[or-cvs] [torflow/master 34/92] HTTP 3xx redirect handling

mikeperry at torproject.org mikeperry at torproject.org
Sat Aug 21 05:13:59 UTC 2010


Author: John M. Schanck <john at anomos.info>
Date: Tue, 27 Jul 2010 12:32:55 -0400
Subject: HTTP 3xx redirect handling
Commit: c5765a46ff52f2cbaa79b4a2e0dee99d042f9baa

Added new inconclusive and failure cases for redirects. Non-tor
redirects return an inconclusive test result and an attempt to add the
redirect location to the target list. Previously when the HTTP test
requested a binary file that redirected to a dynamic html page, the
binary file's url would be marked as FailureDynamic.
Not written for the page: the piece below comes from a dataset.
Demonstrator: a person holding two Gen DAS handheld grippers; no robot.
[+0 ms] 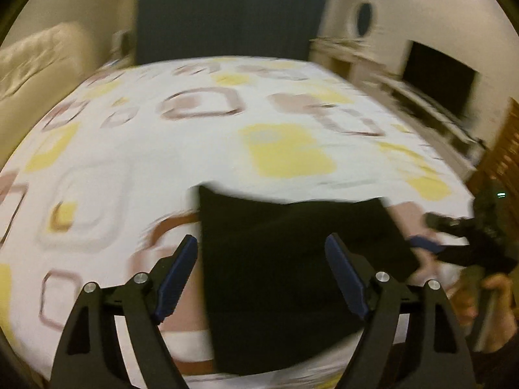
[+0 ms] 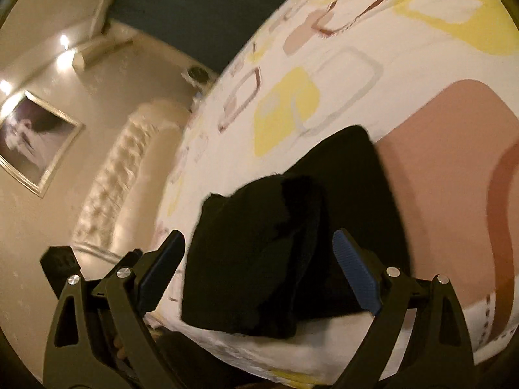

Now it'll be
marked as InconclusiveRedirect. Tor only redirects result in
FailureRedirect.
---
 NetworkScanners/ExitAuthority/libsoat.py |   22 +++++++++--
 NetworkScanners/ExitAuthority/soat.py    |   60 ++++++++++++++++++++++++-----
 2 files changed, 67 insertions(+), 15 deletions(-)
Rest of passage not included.